Не подумайте, что я о ризах, о свечах, о земных поклонах буду толковать. О, нет! Это всё оболочка, форма. Я о духе. О том духе живом, который из общества нашего словно выходит. Иссякает. Сохнет. И на место его водворяется дух иной - трезвый, холодный, расчётливый, самодовольный и… страшно одинокий.

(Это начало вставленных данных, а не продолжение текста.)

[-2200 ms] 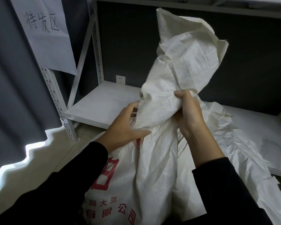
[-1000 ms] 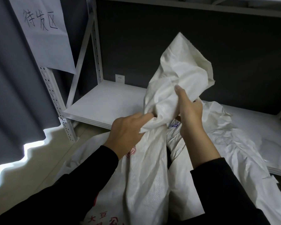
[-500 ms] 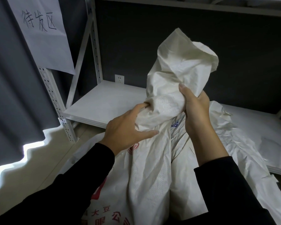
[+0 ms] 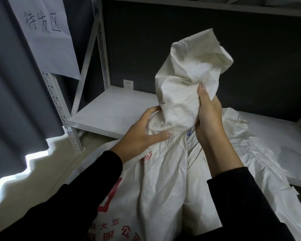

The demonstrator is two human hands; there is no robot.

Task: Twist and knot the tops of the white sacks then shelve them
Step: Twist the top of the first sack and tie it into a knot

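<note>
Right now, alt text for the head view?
The left hand and right hand grip the gathered neck of a white sack, its loose top standing up. Behind: a white shelf and a handwritten paper sign.

White sack (image 4: 163, 180): woven plastic cloth, fine grid weave showing, matt, heavily creased and crinkled; red print flat on the surface
Shelf board (image 4: 111, 108): smooth white panel, matt, layered edge
Shelf upright (image 4: 59, 108): pale painted metal, perforated, slight sheen
Paper sign (image 4: 49, 40): thin white paper, matt, dark handwritten ink
Curtain (image 4: 12, 101): grey cloth, matt, soft folds
Sleeves (image 4: 76, 197): black cloth, matt, smooth
Wall socket (image 4: 128, 84): white plastic, smooth
</note>
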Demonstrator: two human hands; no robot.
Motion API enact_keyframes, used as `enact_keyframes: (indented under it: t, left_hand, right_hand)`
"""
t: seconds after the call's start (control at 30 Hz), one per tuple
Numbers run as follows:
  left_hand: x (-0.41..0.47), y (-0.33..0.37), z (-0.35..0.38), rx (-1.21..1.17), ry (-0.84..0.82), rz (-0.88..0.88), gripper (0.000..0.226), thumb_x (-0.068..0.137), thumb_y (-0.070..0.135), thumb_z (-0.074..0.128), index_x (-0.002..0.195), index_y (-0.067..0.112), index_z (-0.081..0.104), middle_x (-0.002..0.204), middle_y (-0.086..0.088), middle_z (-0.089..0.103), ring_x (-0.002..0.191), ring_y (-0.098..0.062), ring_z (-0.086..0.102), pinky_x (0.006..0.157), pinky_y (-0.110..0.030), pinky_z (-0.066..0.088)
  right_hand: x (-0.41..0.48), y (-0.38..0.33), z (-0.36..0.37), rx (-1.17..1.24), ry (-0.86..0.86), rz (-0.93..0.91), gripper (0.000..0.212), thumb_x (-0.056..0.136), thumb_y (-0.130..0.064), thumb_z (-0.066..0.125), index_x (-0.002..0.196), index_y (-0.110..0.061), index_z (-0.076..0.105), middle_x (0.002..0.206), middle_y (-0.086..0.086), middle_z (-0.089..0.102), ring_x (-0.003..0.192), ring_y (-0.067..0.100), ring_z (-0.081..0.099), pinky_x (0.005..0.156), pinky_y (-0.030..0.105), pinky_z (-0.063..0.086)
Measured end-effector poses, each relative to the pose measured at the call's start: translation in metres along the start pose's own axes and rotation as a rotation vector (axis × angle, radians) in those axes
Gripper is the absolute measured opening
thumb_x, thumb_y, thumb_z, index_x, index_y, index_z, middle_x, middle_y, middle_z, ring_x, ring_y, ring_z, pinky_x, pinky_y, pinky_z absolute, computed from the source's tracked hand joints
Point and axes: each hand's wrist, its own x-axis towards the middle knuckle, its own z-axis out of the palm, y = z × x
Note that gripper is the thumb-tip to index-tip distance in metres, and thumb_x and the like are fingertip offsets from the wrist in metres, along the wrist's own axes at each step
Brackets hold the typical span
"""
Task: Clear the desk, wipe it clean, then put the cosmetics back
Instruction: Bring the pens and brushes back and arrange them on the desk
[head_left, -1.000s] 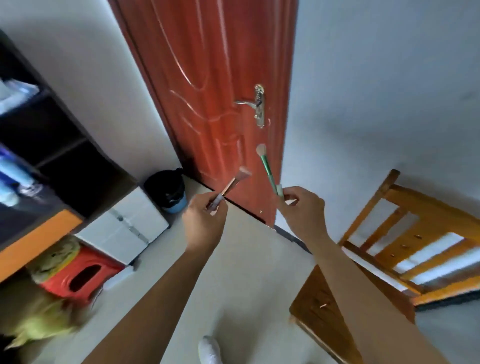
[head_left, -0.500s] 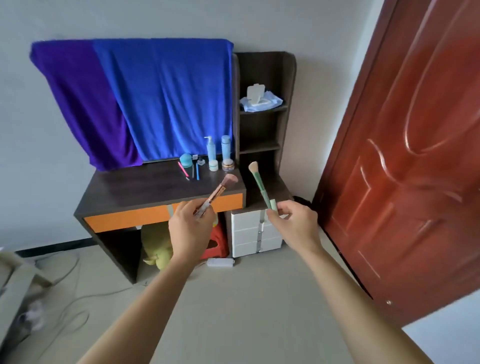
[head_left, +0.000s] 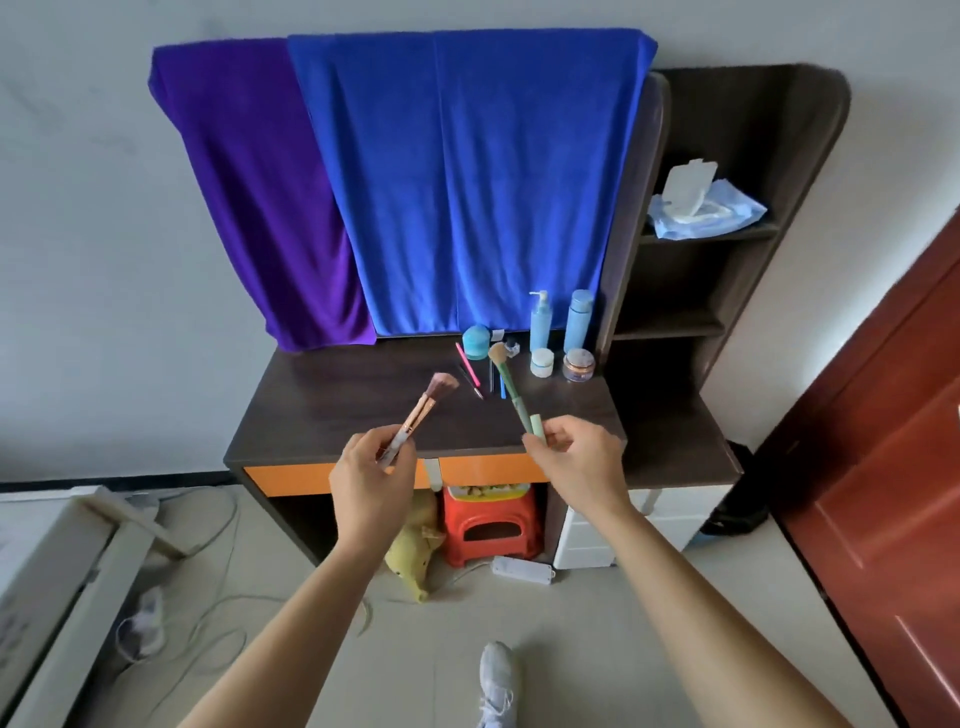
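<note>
Left hand (head_left: 371, 467) pinches a pink brush (head_left: 426, 408) by its handle, bristles up. Right hand (head_left: 576, 462) pinches a green brush (head_left: 511, 387) the same way. Both hover over the desk (head_left: 337, 410) edge. Bottles (head_left: 540, 322) and jars (head_left: 542, 362) already sit past the right hand, so I'd guess only these brushes are left.

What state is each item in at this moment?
left hand: holds the rose-gold brush, bristles up
right hand: holds the green brush, bristles up
pump bottle: upright on the desk
capped bottle: upright beside it
white jar: lid on
wipes pack: flap open, on the shelf
pink pencil: lying flat on the desk
orange drawer: shut
</note>
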Motion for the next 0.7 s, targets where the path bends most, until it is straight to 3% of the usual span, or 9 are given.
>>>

Вы посмотрите вокруг! Особенно вы, молодые, пылкие, образованные. Вы в храм-то когда заходили? Не на Пасху, из любопытства, а просто так, в будний день, когда там три старушки да дьячок? Нет. Вам там… скучно. Вам непонятно. Вам кажется это ненужным, отжившим, мракобесным даже. Вы предпочтёте любое общество, любой клуб, любой диспут, где спорят о «новых людях», о прогрессе, о переустройстве всего человеческого бытия на научных началах. Там горизонты! Там свобода! Там братство! А в церкви - суеверие, темнота, попы невежественные, службы длинные…
Так-то оно так. Вижу, понимаю. Да как же и не понять? Я сам через этот огонь прошёл, я этот яд в себе носил. Но ведь в том-то и беда, господа, что вы смотрите на Церковь, как смотрит критик-иностранец на наши села: видит грязь, бедность, невежество и пишет - «дикий народ». А души-то народной, её-то сокровенного строя, её-то Христа, в неё заложенного, он и не приметил, да и приметить не может. Так и мы: за формами, за несовершенствами человеческими, за Ферапонтами нашими, которых, увы, хватает, мы разучились видеть саму суть.
А суть-то в чём? Суть в том, что Церковь - не здание. Она - потребность. Жажда. Та самая вековечная, неизбывная тоска человеческого духа по высшему смыслу, по примирению со страданием, по той правде, которая не на земле. Народ, простой народ наш, это инстинктивно чувствует. Он идёт в церковь не доказательств искать, не философию слушать. Он идёт страдать своё страдание и радоваться своей радости перед Лицом Того, Кто выше всякого страдания и радости. Он причащается - не как обряду, а как таинству соединения с Вечностью. А мы, «европейцы», мы всё хотим объяснить. Нам подавай логику. Мы в таинство входим с циркулем и микроскопом и требуем: покажи, докажи, обоснуй! Да ведь это всё равно что требовать у влюблённого химического анализа его чувства! Рассудком убивается вера. Это первое.
Второе - это наше чудовищное, барское, высокомерное отношение к священству. «Поп невежда». «Поп - слуга правительства». «Поп - обрядчик». Ах, господа, господа! Какая лёгкость в суждениях! Мы судим целое сословие, этих часто бедных, задавленных нуждой, окружённых нашим же презрением людей, с высоты своего «полупросвещения». Вы требуете, чтобы сельский батюшка, у которого десять детей, корова и прихожане-нищие, был богословом, философом, полемистом, чтобы он вам на каждый ваш язвительный, вычитанный у последнего немецкого материалиста вопрос - отвечал энциклопедически! Да он и ответит-то вам не словами, а жизнью своей. Часто тяжкой, безотрадной, полной ежедневного, незаметного подвига терпения. Но вам этого мало. Вы хотите слов.